GitHub told it "suspicious activity had been detected related to the Codecov event and a Twilio user token... had been exposed. GitHub.com had identified a set of GitHub repositories that had been cloned by the attacker in the time before we were notified by Codecov... We wanted to be certain that we covered any potential exposures, so we conducted a deep-dive review of our repositories. In one of them, we found a small number of email addresses belonging to Twilio customers. At this time, we have no evidence that any other customer information was accessed and no indication that any of our repositories were modified by the attacker.

"Further, we performed automated scanning to detect secrets in our repositories and manual reviews to verify findings. This resulted in rotating all secrets contained in possibly exposed repos."

In detailed post Twilio outlined its existing security practices, including its use of a "robust third party security team that evaluates both new and existing vendors" and an "active internal service, called Deadshot, that scans GitHub pull requests. The service scans pull requests in real time to identify secrets and other common insecure coding practices in code being merged to GitHub. If Deadshot finds insecure code, it notifies the user doing the pull request and notifies our Product Security team when a specific type of secret is found. This allows developers to go back and delete or change their code before merging it to GitHub."
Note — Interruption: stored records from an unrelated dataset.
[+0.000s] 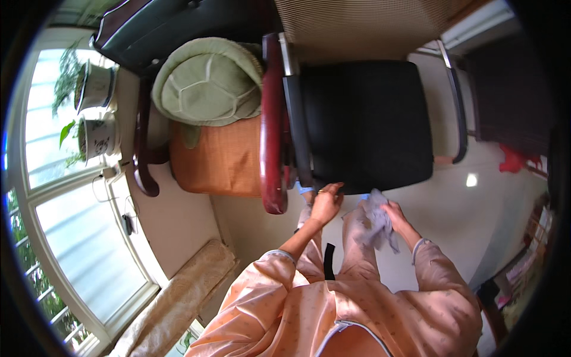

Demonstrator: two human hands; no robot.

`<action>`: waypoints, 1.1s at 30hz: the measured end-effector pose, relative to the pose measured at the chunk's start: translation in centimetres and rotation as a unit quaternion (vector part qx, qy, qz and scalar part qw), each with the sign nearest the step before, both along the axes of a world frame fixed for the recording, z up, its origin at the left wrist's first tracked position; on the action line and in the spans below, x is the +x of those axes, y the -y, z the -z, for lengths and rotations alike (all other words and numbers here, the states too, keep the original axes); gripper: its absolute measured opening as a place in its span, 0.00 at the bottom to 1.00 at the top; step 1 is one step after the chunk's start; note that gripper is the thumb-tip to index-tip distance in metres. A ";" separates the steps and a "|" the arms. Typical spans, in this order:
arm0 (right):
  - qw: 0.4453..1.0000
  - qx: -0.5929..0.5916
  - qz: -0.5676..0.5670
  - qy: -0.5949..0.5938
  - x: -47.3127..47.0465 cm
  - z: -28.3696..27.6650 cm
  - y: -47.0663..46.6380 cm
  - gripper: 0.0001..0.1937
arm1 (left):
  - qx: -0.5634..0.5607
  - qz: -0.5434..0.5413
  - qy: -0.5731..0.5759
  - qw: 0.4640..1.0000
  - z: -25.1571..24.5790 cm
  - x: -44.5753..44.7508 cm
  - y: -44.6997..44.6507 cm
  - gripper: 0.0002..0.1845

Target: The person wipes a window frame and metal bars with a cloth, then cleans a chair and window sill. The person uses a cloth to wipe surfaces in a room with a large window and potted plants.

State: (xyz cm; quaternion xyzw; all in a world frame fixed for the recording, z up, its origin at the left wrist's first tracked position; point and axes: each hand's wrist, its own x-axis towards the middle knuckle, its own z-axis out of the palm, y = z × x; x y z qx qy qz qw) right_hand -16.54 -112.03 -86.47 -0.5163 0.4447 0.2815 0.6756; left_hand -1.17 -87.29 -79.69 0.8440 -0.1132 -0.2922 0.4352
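A crumpled grey-lilac cloth (377,218) hangs from my right hand (395,215), in front of the black chair seat (366,125). My left hand (326,203) is at the front left corner of that seat, fingers loosely bent and nothing seen in them. Whether its fingertips touch the seat edge is hard to tell. The chair has a tan mesh backrest (366,26) and a black armrest (298,125) on the left, with another armrest (458,111) on the right.
Left of the chair stands a dark armchair with a red wooden armrest (273,134), an orange seat cushion (218,156) and a green turtle-shell plush cushion (205,89). Potted plants (96,87) line the windowsill. A patterned cloth cover (187,290) lies lower left. Red fabric (513,158) shows at right.
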 end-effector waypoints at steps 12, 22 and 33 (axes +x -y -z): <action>0.870 0.279 0.279 0.296 7.4 -19.3 -2.0 0.33 | -0.290 -0.077 -0.326 0.897 -15.7 4.1 6.9 0.36; 0.894 -0.249 0.015 0.371 -3.0 -32.4 8.1 0.34 | -0.395 0.102 -0.344 0.846 -21.9 0.0 18.0 0.12; 0.881 -0.273 0.139 0.359 -18.7 -42.2 21.9 0.09 | -0.448 0.287 -0.307 0.789 -29.5 -10.3 34.8 0.06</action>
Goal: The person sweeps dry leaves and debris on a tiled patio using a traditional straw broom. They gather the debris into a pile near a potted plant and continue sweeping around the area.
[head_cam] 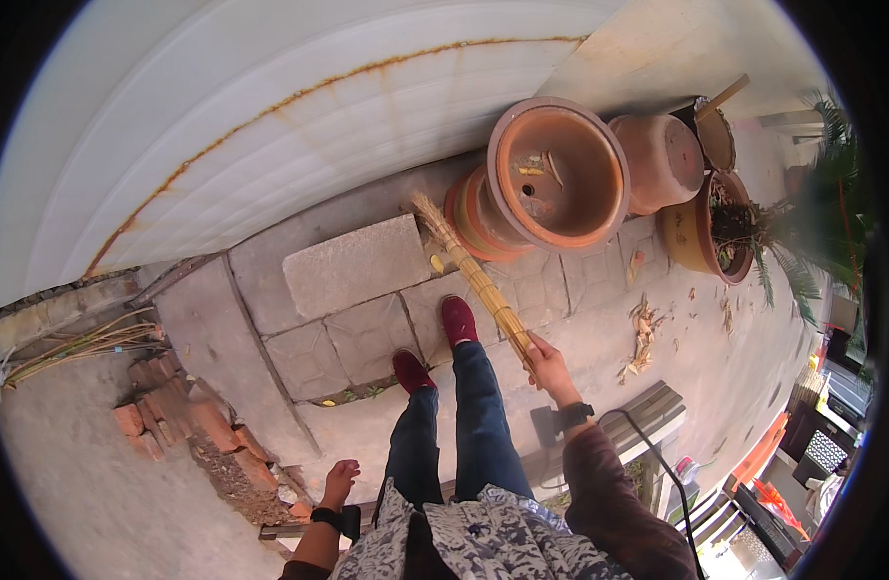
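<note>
My right hand (547, 366) grips the near end of a short straw hand broom (488, 293), bound with several bands along its length. Its frayed bristle end reaches down between a rough concrete block (361, 262) and the stacked clay flowerpots (480, 210). A yellow leaf (436, 264) lies on the paving beside the broom. My left hand (340, 478) hangs at my side, nothing in it, its fingers loosely bent.
A white metal wall (270, 145) with a rust line runs behind the block. To the right stand an upturned clay pot (658, 163) and a potted palm (720, 232). Dry leaves (641, 333) litter the concrete. Broken bricks (154, 413) and thin canes (82, 348) lie left.
</note>
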The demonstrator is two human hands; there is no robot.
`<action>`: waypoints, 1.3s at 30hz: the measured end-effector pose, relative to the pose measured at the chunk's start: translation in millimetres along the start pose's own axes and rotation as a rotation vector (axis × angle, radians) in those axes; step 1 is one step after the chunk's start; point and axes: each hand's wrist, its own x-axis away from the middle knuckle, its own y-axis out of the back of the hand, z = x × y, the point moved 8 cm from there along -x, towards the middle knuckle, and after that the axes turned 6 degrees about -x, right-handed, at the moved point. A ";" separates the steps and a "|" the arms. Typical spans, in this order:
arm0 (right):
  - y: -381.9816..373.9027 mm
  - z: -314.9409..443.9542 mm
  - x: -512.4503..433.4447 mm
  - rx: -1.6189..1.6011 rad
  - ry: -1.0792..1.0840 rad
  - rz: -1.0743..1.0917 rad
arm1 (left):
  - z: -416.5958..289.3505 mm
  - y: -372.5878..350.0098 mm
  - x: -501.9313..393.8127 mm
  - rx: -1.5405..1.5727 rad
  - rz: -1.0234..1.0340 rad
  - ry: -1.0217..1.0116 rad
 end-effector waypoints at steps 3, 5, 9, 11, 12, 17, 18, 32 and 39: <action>-9.7 -5.1 0.4 -0.220 0.022 0.040 | 1.6 11.0 -1.2 -0.050 0.009 0.012; -30.3 -6.7 -36.8 -0.332 0.105 0.052 | 3.5 15.8 -2.4 -0.070 0.000 0.022; -71.6 -64.5 -104.6 -0.375 -0.142 0.134 | 15.4 16.3 -3.0 -0.058 -0.056 0.051; -73.1 -94.1 -106.1 -0.411 -0.274 0.101 | 22.2 4.8 -5.4 -0.069 -0.036 0.038; -61.9 -96.8 -99.8 -0.342 -0.221 0.056 | 25.4 1.5 -4.2 -0.088 -0.032 0.044; 2.2 -79.1 -15.9 -0.186 0.057 0.013 | 34.1 -21.8 7.0 -0.163 0.015 0.081; 6.6 -71.2 -12.1 -0.203 0.088 0.027 | 32.0 -25.9 6.3 -0.153 0.011 0.078; -0.4 -93.0 -57.2 0.181 0.276 -0.100 | 10.2 -41.7 14.0 -0.155 -0.025 0.035; 13.0 -37.5 -43.1 0.392 0.570 -0.236 | 9.8 -48.8 7.6 -0.155 0.002 0.041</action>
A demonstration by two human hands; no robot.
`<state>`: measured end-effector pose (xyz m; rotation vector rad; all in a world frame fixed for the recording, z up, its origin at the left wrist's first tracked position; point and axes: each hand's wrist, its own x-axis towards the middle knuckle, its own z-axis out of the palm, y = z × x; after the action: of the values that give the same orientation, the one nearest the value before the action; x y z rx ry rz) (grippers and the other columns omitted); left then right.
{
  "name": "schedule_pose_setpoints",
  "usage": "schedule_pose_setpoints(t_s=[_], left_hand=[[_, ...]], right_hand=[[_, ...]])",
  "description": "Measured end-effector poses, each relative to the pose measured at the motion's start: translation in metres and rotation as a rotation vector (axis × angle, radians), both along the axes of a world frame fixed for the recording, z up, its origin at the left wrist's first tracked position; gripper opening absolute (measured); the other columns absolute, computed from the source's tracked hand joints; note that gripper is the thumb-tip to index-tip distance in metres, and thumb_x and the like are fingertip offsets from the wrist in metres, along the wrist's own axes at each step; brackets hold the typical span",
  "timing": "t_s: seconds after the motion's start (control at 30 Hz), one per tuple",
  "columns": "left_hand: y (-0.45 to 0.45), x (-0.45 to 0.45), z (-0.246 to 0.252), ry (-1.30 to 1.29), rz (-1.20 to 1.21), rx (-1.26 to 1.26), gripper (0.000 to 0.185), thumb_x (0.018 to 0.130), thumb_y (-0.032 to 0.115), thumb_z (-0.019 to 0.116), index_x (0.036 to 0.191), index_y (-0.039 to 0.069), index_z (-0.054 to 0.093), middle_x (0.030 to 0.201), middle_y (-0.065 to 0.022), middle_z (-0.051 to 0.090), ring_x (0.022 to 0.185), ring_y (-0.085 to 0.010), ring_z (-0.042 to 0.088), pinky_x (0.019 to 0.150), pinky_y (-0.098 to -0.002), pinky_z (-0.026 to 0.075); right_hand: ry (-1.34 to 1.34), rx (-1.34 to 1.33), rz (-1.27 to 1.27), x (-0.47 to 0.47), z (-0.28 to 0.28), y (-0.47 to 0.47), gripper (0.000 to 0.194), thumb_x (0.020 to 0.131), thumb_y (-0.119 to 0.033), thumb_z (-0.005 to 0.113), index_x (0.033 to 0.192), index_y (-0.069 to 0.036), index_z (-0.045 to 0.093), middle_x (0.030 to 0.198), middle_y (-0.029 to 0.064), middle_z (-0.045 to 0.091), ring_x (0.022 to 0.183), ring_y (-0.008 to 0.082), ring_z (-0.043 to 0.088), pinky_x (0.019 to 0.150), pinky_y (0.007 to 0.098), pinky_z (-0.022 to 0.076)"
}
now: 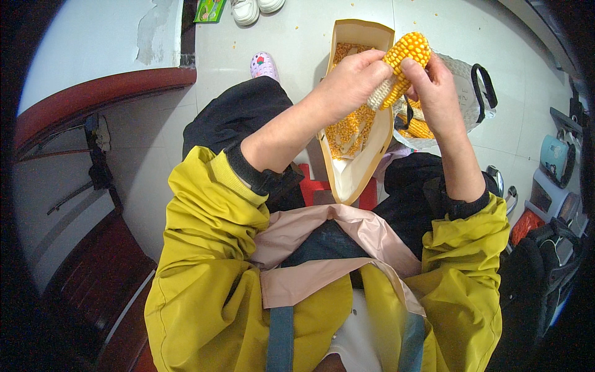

Twilio -- which has over 200,000 active customer accounts -- concluded: "We have no indication that any customer data, beyond the small number of email addresses, was accessed or is at risk. We also do not have or foresee any issues with the availability or functionality of any Twilio products."

Hashicorp has also admitted impact.

Cloud infrastructure firm Hashicorp on April 22 also admitted what has appears to have been much more limited impact, saying the GPG private key used for signing hashes used to validate HashiCorp product downloads was exposed, but its  nvestigation has not revealed evidence of unauthorised usage of the exposed GPG key.

The company rotated keys anyhow in order to maintain a trusted signing mechanism. The company said somewhat more vaguely that it had "performed additional remediations related to information potentially exposed during this incident."

"Incident response activities are ongoing, and relevant updates and outcomes will be shared promptly when available," Hashicorp said.

A September 2020 report by security services firm BlueVoyant found that 82% of UK organisations surveyed had experienced a cybersecurity breach that originated from vulnerabilities in their vendor ecosystem in the past 12 months, and the average respondent's organisation had been breached in this way 2.6 times.

The research also found organisations are experiencing multiple pain points across their cyber risk management program as they aim to mitigate risk across a network that typically encompasses over 1,000 vendors. Troublingly, the survey -- based on responses from 1,500+ CIOs, CISOs, and CPOs -- found 34% said they have "no way of knowing" if cyber risk emerges in a third-party vendor.